TASK TO CARRY OUT: Show all lines from the listing below that contain "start".

RECORDS FOR PROCESSING:
------------------------

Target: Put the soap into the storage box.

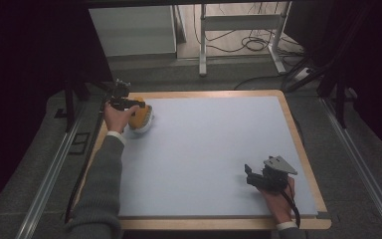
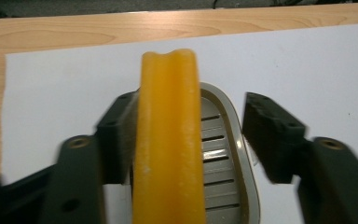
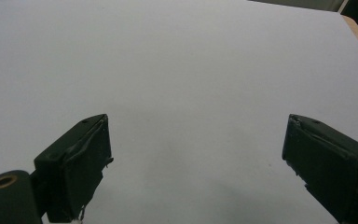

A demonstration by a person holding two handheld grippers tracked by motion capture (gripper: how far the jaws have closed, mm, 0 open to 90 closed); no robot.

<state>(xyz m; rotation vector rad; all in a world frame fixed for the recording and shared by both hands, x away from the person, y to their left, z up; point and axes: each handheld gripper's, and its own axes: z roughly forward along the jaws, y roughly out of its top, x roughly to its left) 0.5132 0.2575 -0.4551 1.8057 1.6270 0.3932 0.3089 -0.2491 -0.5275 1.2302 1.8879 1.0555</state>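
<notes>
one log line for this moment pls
left gripper: open around orange plastic handle of white slotted grater | right gripper: open, idle

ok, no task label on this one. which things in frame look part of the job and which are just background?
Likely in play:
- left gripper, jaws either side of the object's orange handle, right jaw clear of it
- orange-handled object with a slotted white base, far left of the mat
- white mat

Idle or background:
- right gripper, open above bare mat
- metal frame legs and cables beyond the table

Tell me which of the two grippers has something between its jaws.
The left gripper, at the table's far left corner: an orange handle stands between its jaws, though they have not closed on it. The right gripper has only bare mat between its jaws.
</notes>
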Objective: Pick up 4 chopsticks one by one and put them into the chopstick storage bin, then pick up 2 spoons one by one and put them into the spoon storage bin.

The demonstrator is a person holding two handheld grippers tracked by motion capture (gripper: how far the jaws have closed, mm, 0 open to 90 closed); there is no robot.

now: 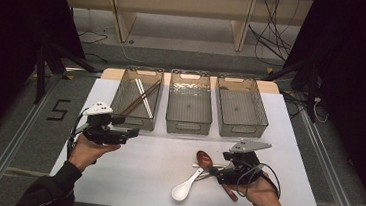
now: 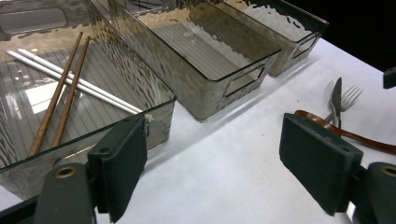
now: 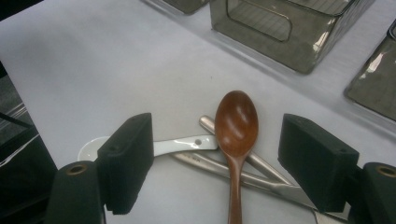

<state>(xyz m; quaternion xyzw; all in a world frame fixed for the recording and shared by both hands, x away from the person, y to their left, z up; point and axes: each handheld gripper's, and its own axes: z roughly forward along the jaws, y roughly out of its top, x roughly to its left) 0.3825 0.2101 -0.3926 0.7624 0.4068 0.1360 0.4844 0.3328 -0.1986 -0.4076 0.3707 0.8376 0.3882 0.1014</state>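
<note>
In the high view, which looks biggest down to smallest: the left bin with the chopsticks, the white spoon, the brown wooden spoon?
1. Left bin, by far the largest.
2 and 3. White spoon and brown wooden spoon: about alike. The wooden spoon's handle runs under the right gripper, so its full length is hidden and I cannot rank them.

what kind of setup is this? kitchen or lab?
Most likely a lab data-collection station, not a kitchen: a white table boxed in by black curtains, loose cables on the floor behind, and three identical smoked bins lined up for sorting cutlery, with chopsticks already in the left one.
</note>
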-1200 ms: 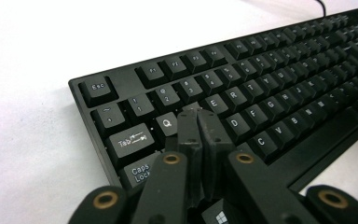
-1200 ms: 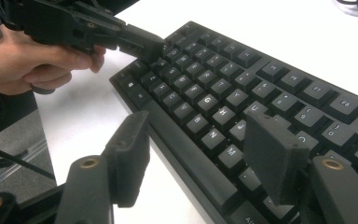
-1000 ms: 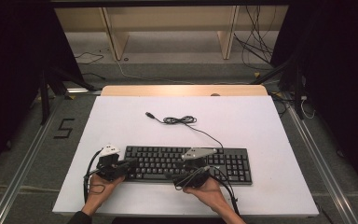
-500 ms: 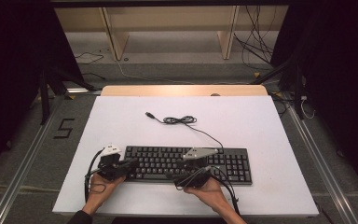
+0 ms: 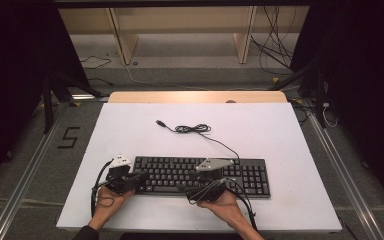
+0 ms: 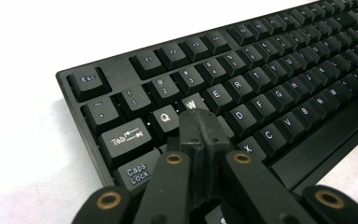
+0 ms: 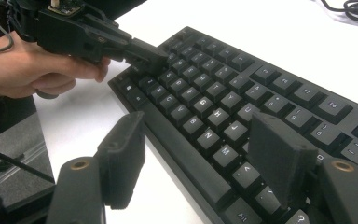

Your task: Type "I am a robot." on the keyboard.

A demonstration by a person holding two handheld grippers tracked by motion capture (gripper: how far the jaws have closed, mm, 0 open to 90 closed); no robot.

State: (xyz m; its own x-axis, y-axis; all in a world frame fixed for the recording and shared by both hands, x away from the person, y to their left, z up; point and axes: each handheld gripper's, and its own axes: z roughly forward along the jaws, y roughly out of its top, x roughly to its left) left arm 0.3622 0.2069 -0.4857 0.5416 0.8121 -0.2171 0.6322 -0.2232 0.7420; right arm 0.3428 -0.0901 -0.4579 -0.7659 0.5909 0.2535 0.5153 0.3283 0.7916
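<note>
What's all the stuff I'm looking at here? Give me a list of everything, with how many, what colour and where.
keyboard: one, black, near edge of the table, in front of the person.
keyboard cable: one, black, partly coiled, lying on the table behind the keyboard, plug end free.
table: one, white top with a wooden strip along its far edge.
shelf unit: one, pale wood, on the floor beyond the table.
loose cables: several, black, on the floor at far right.
left tongs: one, black, shut, tips over the keyboard's W and S keys.
right tongs: one, black, open, over the keyboard's near edge.
hands: two, each holding one pair of tongs.
</note>
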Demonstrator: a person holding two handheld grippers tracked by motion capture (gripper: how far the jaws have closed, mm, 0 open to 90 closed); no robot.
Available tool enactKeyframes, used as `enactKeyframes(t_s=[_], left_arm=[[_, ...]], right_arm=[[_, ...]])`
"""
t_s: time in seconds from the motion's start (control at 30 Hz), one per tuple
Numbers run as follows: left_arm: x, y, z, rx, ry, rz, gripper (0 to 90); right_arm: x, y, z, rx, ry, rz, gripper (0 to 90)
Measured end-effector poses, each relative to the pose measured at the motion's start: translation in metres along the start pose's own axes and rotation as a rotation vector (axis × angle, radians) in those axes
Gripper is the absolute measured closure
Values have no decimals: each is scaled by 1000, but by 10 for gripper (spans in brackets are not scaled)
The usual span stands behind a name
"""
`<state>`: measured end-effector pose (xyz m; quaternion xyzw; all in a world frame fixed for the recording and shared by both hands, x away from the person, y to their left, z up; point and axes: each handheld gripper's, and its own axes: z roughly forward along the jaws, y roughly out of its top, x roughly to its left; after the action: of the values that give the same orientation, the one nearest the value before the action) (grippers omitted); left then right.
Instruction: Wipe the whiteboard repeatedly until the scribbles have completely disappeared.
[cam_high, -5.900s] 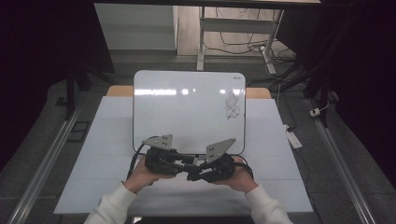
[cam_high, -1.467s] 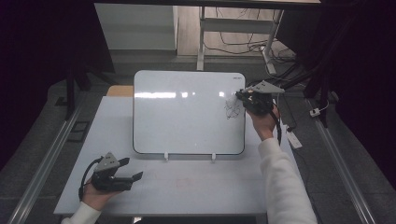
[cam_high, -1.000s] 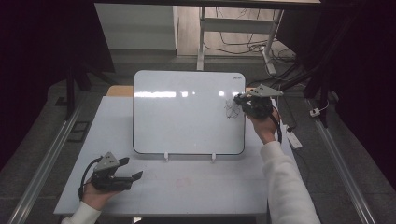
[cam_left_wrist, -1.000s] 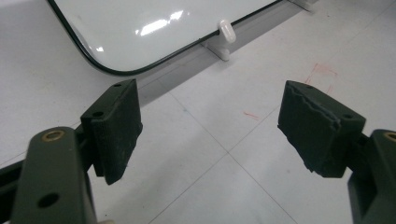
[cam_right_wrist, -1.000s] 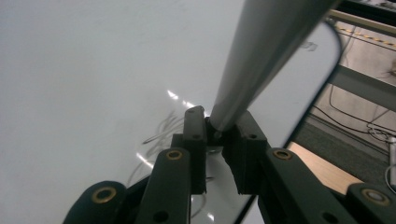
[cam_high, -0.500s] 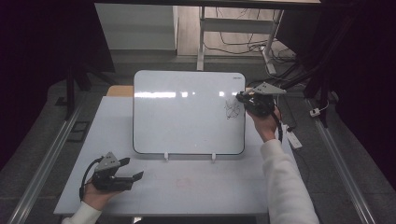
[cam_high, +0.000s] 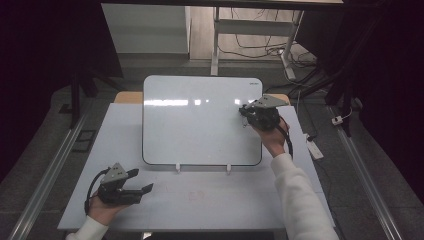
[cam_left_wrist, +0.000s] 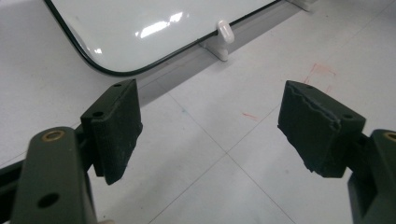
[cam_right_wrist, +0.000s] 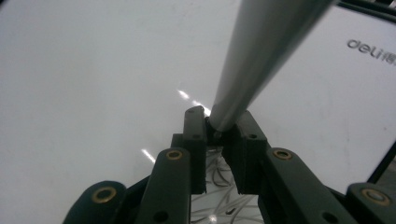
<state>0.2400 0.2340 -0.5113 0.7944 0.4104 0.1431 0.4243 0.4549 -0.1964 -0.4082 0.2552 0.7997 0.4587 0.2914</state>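
Currently the right gripper (cam_high: 246, 113) is clamping a grey marker (cam_right_wrist: 261, 60), working at the scribble (cam_right_wrist: 224, 186) on the far-right part of the whiteboard (cam_high: 200, 125); marker's long axis is angling away from the board. Left gripper (cam_high: 142, 181) is idling open, near-left.

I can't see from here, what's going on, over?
Right gripper shut on grey pen at whiteboard. Left gripper open, empty. Nothing blocking.
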Motion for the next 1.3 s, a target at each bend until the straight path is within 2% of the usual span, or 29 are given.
enactKeyframes(t_s=[0.03, 0.1, 0.13, 0.17, 0.27, 0.3, 0.33, 0.37, 0.43, 0.5, 0.53, 0.6, 0.63, 0.67, 0.7, 0.77, 0.8, 0.83, 0.87, 0.97, 1.0, 1.07, 1.13, 1.17, 1.2, 1.23, 1.3], left_arm=[[0, 0, 1, 3, 1, 2, 219], [-1, 0, 0, 3, 0, 7, 219], [-2, 0, 0, 0, 1, 8, 219], [-2, 0, -1, -3, 1, 9, 219], [0, 0, -1, -4, 1, 2, 219], [0, 0, -1, -3, 0, 0, 219], [0, 0, 0, 0, 0, 0, 219], [0, 0, 1, 2, 0, 3, 219], [-2, 1, 1, 4, -1, 8, 219], [-3, 1, 0, 0, -1, 10, 219], [-3, 1, 0, -2, 0, 9, 219], [-2, 1, -1, -4, 0, 4, 219], [-1, 1, -1, -4, -1, 2, 219], [-1, 0, 0, -3, -1, 0, 219], [0, 0, 0, -1, 0, -1, 219], [-1, 0, 1, 2, -1, 2, 219], [-1, 1, 0, 1, -2, 4, 219], [-2, 1, 0, -1, -1, 6, 219], [-2, 0, -1, -3, 0, 6, 219], [0, 0, 0, -5, -1, -2, 219], [0, 0, 0, -4, 0, -3, 219], [0, 1, 1, 1, -1, 1, 219], [-2, 1, 0, 0, 0, 7, 219], [-2, 1, 0, -3, -1, 6, 219], [-2, 1, -1, -5, 1, 6, 219], [-1, 1, -1, -5, 1, 3, 220], [0, 1, 0, -3, 2, -1, 220]], right_arm=[[-3, 1, -1, -8, -10, 19, 773], [-13, 1, -3, -39, -72, 88, 773], [-16, 1, -3, -48, -72, 117, 773], [-15, 1, -2, -47, -72, 116, 773], [2, -1, 0, -5, 1, 28, 773], [6, -2, 0, 8, 5, 6, 773], [6, -3, 0, 7, 5, 6, 773], [2, -3, -2, -4, -3, 26, 773], [-7, -2, -3, -29, -51, 76, 773], [-11, 0, -2, -46, -57, 100, 773], [-10, 1, 0, -47, -62, 91, 773], [-3, 1, 3, -40, -7, 65, 773], [2, 1, 4, -21, 18, 36, 773], [5, 1, 5, -4, 20, 5, 773], [4, 2, 4, -1, 15, 2, 773], [-5, 3, 1, -25, -40, 64, 773], [-10, 2, 0, -39, -52, 108, 773], [-12, 1, 0, -47, -42, 133, 773], [-10, 1, 0, -37, -43, 118, 773], [9, -5, 1, 4, 24, 48, 773], [12, -7, 0, 12, 19, 24, 774], [7, -9, -4, -4, -20, 43, 773], [-3, -10, -10, -30, -92, 102, 773], [-7, -11, -11, -39, -92, 132, 773], [-7, -12, -11, -44, -90, 139, 773], [-3, -13, -11, -35, -85, 124, 773], [9, -15, -7, -20, -21, 78, 773]])
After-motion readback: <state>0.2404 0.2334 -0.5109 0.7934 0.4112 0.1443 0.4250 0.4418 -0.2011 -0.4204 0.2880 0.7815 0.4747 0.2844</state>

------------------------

ANSWER TO THE EXERCISE:
t_s: time in seconds from the motion's start (control at 30 Hz), one per tuple
Measured end-effector poses, each relative to the pose measured at the motion's start: translation in metres along the start pose's own axes and rotation as a rotation vector (axis × angle, radians) in those axes

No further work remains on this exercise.